0

Say if two strings are exactly identical in C, except that one of them has a '\n' at the end before the null terminator. If we try to use strcmp to see if the two strings are the same, will strcmp match them as being the same or different?

If it doesn't match it, how can we get around this and ignore the '\n' ?

Vimzy
  • 1,871
  • 8
  • 30
  • 56
  • 1
    To get around the problem you have to think. You can either modify the strings ("trim" them) or you can do a byte-by-byte compare and check for "whitespace" at the end if they don't match. And likely several other schemes. – Hot Licks Feb 11 '15 at 03:15
  • The first condition that must be true for two strings to match is that their length must be the same and therefor **no** they will not be considered identical. – Cyclonecode Feb 11 '15 at 03:16
  • One way to deal with this would be to check if the length differs with exactly one character and then check if the last character in the longest string is a `\n` then use `strncmp()` or `memcmp()` to verify if they are equal. – Cyclonecode Feb 11 '15 at 03:22

3 Answers3

1

No it will not, only exact equals are matched by strcmp() in fact, strcmp() performs an operation and it might return a positive or negative value depending on the difference between the two strings, it returns 0 when they are exactly equal i.e.
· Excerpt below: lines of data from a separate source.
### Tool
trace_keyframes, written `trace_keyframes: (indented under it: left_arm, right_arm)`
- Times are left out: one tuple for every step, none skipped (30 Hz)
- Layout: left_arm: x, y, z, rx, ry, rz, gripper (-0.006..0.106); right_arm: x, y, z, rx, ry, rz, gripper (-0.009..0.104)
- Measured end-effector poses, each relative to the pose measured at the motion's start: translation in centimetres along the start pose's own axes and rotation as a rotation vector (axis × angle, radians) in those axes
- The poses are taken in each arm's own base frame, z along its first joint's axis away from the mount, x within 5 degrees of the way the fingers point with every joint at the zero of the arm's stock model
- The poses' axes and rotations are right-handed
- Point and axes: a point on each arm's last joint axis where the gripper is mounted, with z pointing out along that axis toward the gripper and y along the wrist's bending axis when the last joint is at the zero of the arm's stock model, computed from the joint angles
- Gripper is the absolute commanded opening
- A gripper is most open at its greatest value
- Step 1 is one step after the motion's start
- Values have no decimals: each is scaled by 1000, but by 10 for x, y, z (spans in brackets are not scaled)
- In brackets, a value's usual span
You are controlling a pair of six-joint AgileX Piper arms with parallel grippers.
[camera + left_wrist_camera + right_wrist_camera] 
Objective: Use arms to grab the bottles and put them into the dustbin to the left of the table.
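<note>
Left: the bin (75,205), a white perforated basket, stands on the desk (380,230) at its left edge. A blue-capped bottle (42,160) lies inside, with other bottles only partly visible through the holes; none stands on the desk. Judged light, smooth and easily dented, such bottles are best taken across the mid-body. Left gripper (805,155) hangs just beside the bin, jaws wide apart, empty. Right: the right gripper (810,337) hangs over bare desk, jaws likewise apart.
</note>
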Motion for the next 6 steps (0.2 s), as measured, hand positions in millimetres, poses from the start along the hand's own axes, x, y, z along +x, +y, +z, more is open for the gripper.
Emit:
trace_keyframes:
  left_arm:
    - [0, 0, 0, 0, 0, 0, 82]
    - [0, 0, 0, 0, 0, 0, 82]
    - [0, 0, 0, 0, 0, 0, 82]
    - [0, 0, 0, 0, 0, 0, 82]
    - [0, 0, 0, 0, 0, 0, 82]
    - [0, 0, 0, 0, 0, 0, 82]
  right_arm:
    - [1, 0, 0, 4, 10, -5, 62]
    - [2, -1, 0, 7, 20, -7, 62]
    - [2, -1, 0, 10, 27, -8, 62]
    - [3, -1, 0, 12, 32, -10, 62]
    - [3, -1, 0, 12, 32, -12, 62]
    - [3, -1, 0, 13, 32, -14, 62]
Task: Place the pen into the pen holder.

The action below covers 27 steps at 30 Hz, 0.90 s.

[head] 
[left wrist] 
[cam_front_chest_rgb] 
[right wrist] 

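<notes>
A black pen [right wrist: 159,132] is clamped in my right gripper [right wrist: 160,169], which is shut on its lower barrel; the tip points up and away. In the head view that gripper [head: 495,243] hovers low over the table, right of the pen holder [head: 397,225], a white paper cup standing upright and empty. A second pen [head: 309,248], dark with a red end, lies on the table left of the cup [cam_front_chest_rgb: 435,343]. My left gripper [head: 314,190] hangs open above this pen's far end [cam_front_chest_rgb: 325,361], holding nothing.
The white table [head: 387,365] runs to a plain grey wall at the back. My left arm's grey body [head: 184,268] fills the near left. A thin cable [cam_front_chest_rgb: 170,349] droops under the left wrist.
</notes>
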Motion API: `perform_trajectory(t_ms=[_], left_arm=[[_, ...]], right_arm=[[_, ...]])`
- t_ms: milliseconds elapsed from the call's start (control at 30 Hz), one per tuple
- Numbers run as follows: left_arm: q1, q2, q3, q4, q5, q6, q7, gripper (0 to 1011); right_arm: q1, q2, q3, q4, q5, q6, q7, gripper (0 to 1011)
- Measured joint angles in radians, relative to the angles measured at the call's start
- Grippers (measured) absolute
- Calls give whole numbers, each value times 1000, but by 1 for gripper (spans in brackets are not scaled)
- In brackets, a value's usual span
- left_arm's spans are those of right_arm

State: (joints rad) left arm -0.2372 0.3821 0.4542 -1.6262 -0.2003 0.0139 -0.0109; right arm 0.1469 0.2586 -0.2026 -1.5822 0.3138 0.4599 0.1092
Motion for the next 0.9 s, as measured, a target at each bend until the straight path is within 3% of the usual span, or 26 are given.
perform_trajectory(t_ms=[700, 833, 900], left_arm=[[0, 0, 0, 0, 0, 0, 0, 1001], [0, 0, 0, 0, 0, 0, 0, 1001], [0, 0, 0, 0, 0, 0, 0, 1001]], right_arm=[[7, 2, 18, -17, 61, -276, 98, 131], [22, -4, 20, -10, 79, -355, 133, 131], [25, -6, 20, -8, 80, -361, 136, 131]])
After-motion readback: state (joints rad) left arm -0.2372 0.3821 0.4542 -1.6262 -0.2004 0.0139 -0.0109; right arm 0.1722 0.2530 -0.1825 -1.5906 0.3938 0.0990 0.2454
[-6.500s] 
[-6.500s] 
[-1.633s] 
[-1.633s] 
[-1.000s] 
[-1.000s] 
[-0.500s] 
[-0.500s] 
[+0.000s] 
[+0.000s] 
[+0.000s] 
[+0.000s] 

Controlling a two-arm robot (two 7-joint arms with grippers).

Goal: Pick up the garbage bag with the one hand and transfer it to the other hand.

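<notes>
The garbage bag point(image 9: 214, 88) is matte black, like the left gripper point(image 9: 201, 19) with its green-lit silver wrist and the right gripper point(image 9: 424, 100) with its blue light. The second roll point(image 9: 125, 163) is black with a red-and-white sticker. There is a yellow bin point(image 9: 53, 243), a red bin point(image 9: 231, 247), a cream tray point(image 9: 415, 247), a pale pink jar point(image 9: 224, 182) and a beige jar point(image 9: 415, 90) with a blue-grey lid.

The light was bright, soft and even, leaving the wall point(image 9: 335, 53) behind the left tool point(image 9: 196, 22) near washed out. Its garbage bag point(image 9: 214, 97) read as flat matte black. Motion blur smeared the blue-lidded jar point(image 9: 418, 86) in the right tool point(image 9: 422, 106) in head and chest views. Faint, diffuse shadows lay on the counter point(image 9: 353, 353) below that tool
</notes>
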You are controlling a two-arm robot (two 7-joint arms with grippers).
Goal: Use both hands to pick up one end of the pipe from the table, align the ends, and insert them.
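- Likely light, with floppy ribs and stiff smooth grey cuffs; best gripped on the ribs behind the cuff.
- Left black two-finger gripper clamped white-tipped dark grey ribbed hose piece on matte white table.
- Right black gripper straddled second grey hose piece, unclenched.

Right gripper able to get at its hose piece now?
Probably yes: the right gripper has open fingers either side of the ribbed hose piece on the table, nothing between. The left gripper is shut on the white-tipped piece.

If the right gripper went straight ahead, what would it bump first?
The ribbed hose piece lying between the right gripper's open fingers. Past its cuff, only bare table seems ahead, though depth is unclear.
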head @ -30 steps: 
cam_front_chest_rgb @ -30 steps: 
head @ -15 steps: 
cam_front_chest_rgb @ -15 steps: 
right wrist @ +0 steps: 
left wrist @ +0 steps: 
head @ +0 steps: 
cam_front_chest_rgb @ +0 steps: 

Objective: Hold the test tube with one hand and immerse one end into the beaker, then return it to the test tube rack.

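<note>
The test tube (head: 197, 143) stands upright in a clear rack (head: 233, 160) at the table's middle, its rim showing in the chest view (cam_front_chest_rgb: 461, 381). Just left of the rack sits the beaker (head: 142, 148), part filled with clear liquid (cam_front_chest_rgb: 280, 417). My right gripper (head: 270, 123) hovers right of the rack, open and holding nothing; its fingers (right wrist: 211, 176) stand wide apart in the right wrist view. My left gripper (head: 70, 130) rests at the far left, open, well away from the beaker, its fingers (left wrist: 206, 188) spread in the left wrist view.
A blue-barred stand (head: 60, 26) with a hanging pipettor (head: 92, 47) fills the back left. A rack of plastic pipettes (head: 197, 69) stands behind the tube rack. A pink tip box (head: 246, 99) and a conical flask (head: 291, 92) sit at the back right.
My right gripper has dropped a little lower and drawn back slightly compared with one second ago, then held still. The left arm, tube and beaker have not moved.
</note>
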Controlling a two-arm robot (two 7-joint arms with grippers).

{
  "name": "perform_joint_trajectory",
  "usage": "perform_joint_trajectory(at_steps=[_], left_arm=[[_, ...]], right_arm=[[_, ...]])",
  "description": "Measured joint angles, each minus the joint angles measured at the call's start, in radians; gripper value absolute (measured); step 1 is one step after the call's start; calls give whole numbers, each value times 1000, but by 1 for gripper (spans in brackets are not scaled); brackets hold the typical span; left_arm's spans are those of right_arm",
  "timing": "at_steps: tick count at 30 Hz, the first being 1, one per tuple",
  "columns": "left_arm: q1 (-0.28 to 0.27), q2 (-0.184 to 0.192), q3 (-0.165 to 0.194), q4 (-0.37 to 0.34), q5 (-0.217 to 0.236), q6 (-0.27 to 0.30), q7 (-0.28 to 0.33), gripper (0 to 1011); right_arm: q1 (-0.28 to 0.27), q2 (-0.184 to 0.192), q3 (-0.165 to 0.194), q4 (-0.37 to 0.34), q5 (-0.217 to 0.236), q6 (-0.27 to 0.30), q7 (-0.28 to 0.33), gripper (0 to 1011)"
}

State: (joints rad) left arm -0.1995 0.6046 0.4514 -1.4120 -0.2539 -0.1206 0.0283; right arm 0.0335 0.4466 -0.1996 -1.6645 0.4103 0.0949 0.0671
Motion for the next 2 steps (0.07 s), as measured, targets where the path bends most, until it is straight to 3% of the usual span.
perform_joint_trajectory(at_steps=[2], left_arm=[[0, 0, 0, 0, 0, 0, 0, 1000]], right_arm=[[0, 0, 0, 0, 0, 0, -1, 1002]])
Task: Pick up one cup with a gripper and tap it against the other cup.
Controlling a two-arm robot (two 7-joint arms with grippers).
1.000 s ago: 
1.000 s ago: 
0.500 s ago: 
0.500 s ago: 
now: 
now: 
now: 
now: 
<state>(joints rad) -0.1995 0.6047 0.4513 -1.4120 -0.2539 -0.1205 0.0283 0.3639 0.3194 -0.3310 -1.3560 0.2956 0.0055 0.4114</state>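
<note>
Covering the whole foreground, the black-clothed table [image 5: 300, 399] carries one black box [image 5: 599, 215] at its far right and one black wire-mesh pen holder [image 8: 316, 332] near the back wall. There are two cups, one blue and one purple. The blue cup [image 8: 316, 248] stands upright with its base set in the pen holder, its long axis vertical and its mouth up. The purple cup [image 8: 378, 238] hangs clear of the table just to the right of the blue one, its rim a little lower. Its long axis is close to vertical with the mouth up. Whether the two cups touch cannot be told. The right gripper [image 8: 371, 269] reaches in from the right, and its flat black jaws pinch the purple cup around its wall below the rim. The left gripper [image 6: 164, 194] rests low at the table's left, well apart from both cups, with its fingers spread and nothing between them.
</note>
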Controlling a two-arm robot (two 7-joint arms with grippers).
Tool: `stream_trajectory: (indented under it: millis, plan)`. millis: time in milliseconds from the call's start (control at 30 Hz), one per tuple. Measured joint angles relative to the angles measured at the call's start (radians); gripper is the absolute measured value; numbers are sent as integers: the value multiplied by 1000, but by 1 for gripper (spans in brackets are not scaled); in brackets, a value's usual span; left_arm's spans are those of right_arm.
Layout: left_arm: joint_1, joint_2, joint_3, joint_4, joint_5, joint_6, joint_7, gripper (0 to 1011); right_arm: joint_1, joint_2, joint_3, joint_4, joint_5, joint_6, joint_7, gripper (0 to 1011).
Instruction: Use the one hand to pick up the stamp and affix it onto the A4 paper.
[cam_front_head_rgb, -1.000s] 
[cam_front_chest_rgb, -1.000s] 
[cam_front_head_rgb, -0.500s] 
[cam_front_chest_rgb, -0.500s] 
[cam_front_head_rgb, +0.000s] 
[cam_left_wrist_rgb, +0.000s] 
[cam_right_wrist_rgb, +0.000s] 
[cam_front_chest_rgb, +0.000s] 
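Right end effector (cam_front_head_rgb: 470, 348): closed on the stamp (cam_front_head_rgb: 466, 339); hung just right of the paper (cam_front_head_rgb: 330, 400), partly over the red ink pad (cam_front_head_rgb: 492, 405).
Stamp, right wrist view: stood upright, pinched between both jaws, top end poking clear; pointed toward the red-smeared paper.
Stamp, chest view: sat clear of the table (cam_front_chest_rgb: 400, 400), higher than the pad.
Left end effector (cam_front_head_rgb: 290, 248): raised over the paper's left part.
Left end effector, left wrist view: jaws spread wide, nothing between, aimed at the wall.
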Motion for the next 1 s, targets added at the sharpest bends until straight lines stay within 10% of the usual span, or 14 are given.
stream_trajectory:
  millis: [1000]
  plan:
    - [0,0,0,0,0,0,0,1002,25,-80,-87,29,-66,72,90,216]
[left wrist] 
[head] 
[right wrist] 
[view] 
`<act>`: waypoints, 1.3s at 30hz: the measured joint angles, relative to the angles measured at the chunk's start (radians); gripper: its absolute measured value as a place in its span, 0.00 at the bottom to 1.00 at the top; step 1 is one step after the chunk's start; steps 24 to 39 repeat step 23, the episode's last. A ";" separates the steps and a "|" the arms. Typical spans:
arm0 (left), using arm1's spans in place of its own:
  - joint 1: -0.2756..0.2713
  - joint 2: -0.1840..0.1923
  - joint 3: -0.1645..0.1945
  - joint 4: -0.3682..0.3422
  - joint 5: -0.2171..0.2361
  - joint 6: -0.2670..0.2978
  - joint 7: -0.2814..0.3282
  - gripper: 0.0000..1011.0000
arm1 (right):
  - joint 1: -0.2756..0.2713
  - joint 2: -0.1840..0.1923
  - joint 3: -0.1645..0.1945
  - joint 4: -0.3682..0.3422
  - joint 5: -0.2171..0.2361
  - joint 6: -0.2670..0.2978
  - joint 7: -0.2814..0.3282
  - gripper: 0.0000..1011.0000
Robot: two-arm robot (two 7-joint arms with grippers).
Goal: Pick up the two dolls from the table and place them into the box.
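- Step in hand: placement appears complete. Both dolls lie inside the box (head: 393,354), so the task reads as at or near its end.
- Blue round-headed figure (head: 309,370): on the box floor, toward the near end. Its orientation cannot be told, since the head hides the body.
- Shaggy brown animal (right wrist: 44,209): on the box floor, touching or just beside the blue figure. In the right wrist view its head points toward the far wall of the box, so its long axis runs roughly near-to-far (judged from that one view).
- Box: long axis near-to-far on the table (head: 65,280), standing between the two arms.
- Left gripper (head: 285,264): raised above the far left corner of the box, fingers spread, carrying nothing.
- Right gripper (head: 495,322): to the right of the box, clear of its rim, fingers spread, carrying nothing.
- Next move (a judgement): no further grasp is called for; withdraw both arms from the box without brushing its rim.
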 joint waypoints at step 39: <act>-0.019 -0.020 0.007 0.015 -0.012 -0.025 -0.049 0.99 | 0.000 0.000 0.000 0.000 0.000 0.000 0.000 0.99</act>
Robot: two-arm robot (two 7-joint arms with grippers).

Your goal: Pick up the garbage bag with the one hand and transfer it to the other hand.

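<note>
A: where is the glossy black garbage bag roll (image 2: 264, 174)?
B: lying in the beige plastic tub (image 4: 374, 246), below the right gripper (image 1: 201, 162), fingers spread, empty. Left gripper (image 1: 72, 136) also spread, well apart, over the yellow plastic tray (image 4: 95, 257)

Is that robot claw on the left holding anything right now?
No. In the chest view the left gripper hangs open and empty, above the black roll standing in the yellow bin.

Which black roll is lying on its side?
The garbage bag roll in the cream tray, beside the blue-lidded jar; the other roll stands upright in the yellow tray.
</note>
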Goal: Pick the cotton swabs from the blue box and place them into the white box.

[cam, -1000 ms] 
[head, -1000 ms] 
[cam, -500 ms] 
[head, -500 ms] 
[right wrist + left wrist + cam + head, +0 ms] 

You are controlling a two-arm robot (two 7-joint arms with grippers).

Say you strcmp(A, B) == 0 then each character in string A is equal to and at the exact same position as each character in string B.

Iharob Al Asimi
  • 52,653
  • 6
  • 59
  • 97
1

They wont match. There are a lot of cases, one or multiple \n at start of string or at the end. The most flexible aproach is to trim (strip) both string before comparing. See this answer

For simple cases the following may work. Is based on an strcmp implementation. It allow multiple \n at the end and can easily be modified to trim other chars, like \r or \t although it fail on situations like strcmp_lf("1234\n", "1234\n\n1234")

 static int is_strend(const char a){
     if (a == '\0') return 1;
     if (a == '\n') return 1;
     //if (a == '\t') return 1;
     //if (a == '\r') return 1;
     return 0;
 }

 int strcmp_lf(const char *s1, const char *s2)
 {
     for ( ; *s1 == *s2 || (is_strend(*s1) && is_strend(*s2)); s1++, s2++)
     if (*s1 == '\0' || *s2 == '\0')
         return 0;
     return ((*(unsigned char *)s1 < *(unsigned char *)s2) ? -1 : +1);
 }
Community
  • 1
  • 1
Smasho
  • 1,170
  • 8
  • 19
  • Since functions like `strcmp()`, `strncmp()` and `memcmp()` is highly optimized I don't think it would be very efficient to wrap you own. – Cyclonecode Feb 12 '15 at 00:41
  • Could be, depends on the implementation, but if efficiency is really a concern, making your own function tuned for what you need could be far more efficient that the trim operations plus the `strcmp()` – Smasho Feb 12 '15 at 03:28
0

strcmp checks for exact identity. Any characters except '\0' are part of the string.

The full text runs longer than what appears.